In years of strong markets it is pleasant to project profitability based on new crop futures prices. Fat profits are sitting there waiting to be locked in or gambled with.
That is not the situation now as markets are weak and profitability is thin for most crops. Hedging in 2016 is likely to be about protecting modest profits and break-evens rather than getting the most of a roaring bull market.
There are always chances for rallies, and farmers can set themselves up for those rallies.
The good news is that today’s farmers are far more prepared to use marketing tools than were past generations.
Farmers no longer need be devastated by an unexpected drop in crop prices. Most know how to hedge at least some of their exposure, even if it simply means they know how to call a broker or marketer to do some of their forward pricing and insuring.
I saw this in November when I was reporting for the final story of my series on the professionalization of farming and farm advising.

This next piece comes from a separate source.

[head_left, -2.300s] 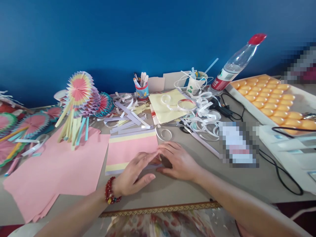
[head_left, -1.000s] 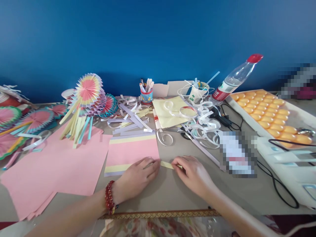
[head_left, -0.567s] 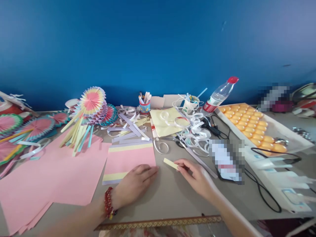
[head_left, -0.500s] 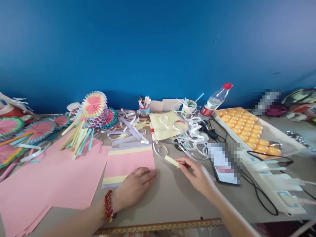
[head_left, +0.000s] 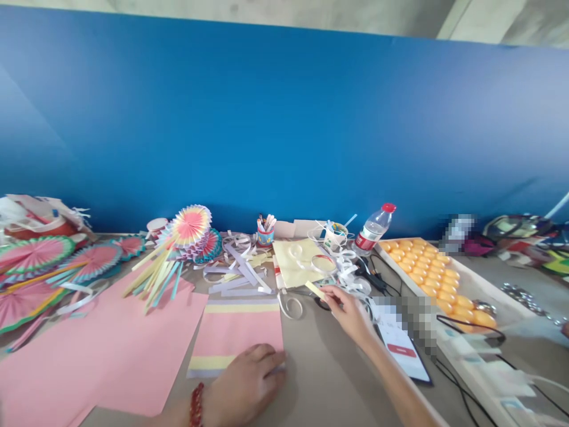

I visited Eldon Klippenstein’s farm outside Altona, Man.
When I walked in his office door, he was chatting with a broker who was making 2016-17 corn crop hedges. Klippenstein, who knows his costs of production, could see profitable prices and wanted to protect them while leaving some upside potential, which he did with the advice of a marketing company and a broker with a different company.
He knew what result he wanted and understood the financial risk for his farm of having too much 2016-17 crop unpriced or unprotected. He also knew who to call to get that job done.
To me, that’s what prepares today’s farmers to better face down times than their parents and grandparents. They know what they need to do and know how to go about doing it.
The commodity and crop outlooks I see don’t offer a lot of cheery views about 2016.
However, I think farmers can feel good that they have knowledge of and access to experts and marketing tools so that they need not be passive victims of everything that happens in this year’s markets.